You can get arbitrarily small errors for the colors in the target chart by asking for a higher quality ICC profile (-qh or even -qu) with increasingly smaller “-r” values. Unless you actually have an independent measure of the errors in the target chart, all that using a small value for “-r” accomplishes is curve-fitting to the target chart patches. If you assume a smooth variation in device response then the ArgyllCMS “xicclu” utility can provide a visual guestimate of “curve fitting” (xicclu):
xicclu -ir -fif -g epson-gt2500-spyderchecker24-qm-al-r050-u.icc
which produces this, which to me looks believably smooth for an RGB device:
Here’s what the scanned target chart looks like when first opened in GIMP, before assigning the newly made scanner profile - as the image doesn’t have an embedded ICC profile GIMP assigns GIMP’s built-in sRGB profile:
Here’s what the scanned target chart looks like after assigning the newly-made scanner profile:
Assigning the profile makes the colors a little brighter. But it seems to me that the scanned target chart has already had some sort of TRC modification done before the “raw” RGB values were saved to disk during the scanning process.

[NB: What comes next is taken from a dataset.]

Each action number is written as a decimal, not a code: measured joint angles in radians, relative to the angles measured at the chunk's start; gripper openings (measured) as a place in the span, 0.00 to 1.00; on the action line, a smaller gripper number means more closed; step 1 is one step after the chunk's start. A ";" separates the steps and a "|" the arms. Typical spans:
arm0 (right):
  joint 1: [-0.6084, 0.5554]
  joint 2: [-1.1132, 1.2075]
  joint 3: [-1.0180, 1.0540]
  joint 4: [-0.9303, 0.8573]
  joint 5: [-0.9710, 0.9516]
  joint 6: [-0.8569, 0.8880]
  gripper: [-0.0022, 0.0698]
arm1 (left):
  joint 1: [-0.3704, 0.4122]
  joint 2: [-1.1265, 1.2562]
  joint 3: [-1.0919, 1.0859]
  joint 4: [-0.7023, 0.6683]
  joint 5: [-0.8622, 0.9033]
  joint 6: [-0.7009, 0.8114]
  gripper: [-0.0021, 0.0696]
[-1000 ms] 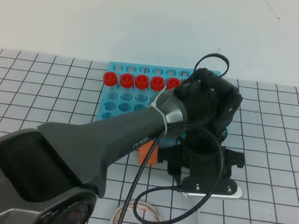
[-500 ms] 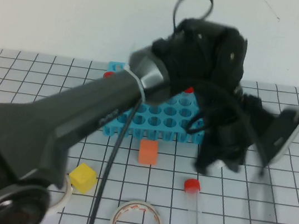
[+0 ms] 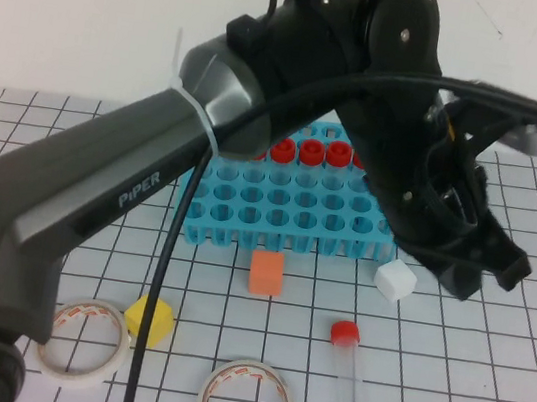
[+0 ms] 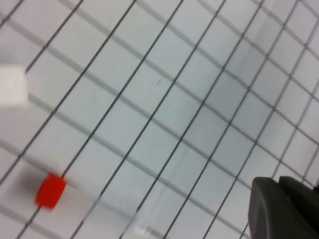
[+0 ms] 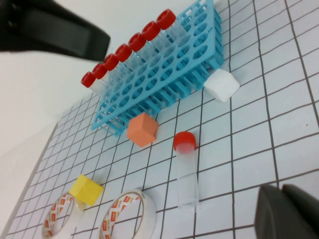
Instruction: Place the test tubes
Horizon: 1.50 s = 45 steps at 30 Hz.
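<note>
Overhead, the left arm (image 3: 128, 190) sweeps across the blue rack (image 3: 286, 219), and the left gripper (image 3: 482, 263) hangs just past the rack's right end, raised off the table (image 3: 512, 399), its fingers pressed together with nothing seen between them. A row of capped tubes (image 3: 309, 151) stands upright in the rack's far holes. The loose tube (image 3: 349, 375) lies flat in front of the rack, towards its right end, red cap pointing at the rack. A white cube (image 3: 394, 280) sits just beside the rack's front right corner, and an orange cube (image 3: 266, 273) just in front of its middle. A yellow cube (image 3: 150, 320) and two tape rolls (image 3: 81, 337) lie further out from the rack's front. The right gripper cannot be made out here.

From the left wrist, the left gripper (image 4: 284, 209) shows as one dark closed tip above the bare grid, with the white cube (image 4: 10, 84) and the loose tube (image 4: 50, 190) well apart from it.

From the right wrist, the right gripper (image 5: 289, 214) is pinched together and empty, out in front of the rack (image 5: 164, 74) and beyond the loose tube (image 5: 185, 169), which lies untouched. The capped tubes (image 5: 124, 52), white cube (image 5: 222, 84), orange cube (image 5: 142, 129), yellow cube (image 5: 85, 189) and tape rolls (image 5: 129, 214) all show.
</note>
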 joint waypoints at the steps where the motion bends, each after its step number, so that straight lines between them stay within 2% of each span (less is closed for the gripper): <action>1: 0.000 0.000 0.000 0.000 0.002 0.000 0.03 | 0.000 0.000 0.008 0.012 0.000 -0.026 0.03; 9: 0.000 0.000 0.000 0.000 0.001 0.000 0.03 | 0.000 -0.011 0.114 0.275 0.000 -0.263 0.03; 15: 0.000 0.000 0.000 0.000 0.001 0.000 0.03 | -0.017 -0.181 0.374 0.417 -0.006 -0.370 0.03; 20: 0.000 0.000 0.000 0.000 0.001 0.000 0.03 | -0.017 -0.322 0.543 0.446 -0.108 -0.401 0.03; 28: 0.000 0.000 0.000 0.000 0.001 0.000 0.03 | -0.036 -0.400 0.725 0.433 -0.290 -0.298 0.04; 31: 0.000 0.000 0.000 0.000 0.001 0.000 0.03 | -0.074 -0.400 0.760 0.405 -0.303 -0.298 0.13; 36: 0.000 0.000 0.000 0.000 0.001 0.000 0.03 | -0.143 -0.388 0.772 0.381 -0.316 -0.295 0.49; 38: 0.000 0.000 0.000 0.000 0.001 0.000 0.03 | -0.149 -0.366 0.772 0.375 -0.333 -0.341 0.59; 41: 0.000 0.000 0.000 0.000 0.001 0.000 0.03 | -0.147 -0.307 0.772 0.371 -0.377 -0.460 0.66; 45: 0.000 0.000 0.000 0.002 0.001 0.000 0.03 | -0.145 -0.215 0.772 0.371 -0.413 -0.508 0.67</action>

In other words, this doesn’t look like an actual raw scan, some sort of preprocessing seems to have been done by the scanner.
Switching topics, there really aren’t enough sample points in the target chart to justify making a LUT profile. But when I made a shaper matrix profile the max and average errors were higher:
colprof -v -qm -as -r0.5 -u -D"epson-gt2500-spyderchecker24-qm-as-r050-u" -O"epson-gt2500-spyderchecker24-qm-as-r050-u.icc" epson-gt2500-spyderchecker24
peak err = 11.608028, avg err = 3.449169
and the resulting “xicclu” graph was very “squiggly” in a way that one wouldn’t expect a linear device to be - I’m assuming scanners are inherently linear devices but maybe I’m wrong:
FWIW, a truly linear device such as many cameras when shooting raw has a much more deeply downward-curved xicclu graph. A straight line xicclu graph would mean the device itself has a perceptually uniform responses to light.
The ArgyllCMS documentation (Argyll Usage Scenarios) says this:
If the purpose of the input profile is to use it as a substitute for a colorimeter, then the -ua flag should be used to force Absolute Colorimetric intent, and avoid clipping colors above the test chart white point. Unless the shaper/matrix type profile is a very good fit, it is probably advisable to use a LUT type profile in this situation. . . .
For the purposes of a poor mans colorimeter, the following would generally be used: colprof -v -D"Scanner A" -qm -ax -ua scanner
I don’t have a clue what’s involved with using a scanner as a colorimeter, but here’s the command rewritten to include descriptions and such:
colprof -v -qm -ax -r0.5 -ua -D"epson-gt2500-spyderchecker24-qm-ax-r050-ua" -O"epson-gt2500-spyderchecker24-qm-ax-r050-ua.icc" epson-gt2500-spyderchecker24
which reports peak err = 7.720558, avg err = 2.309703.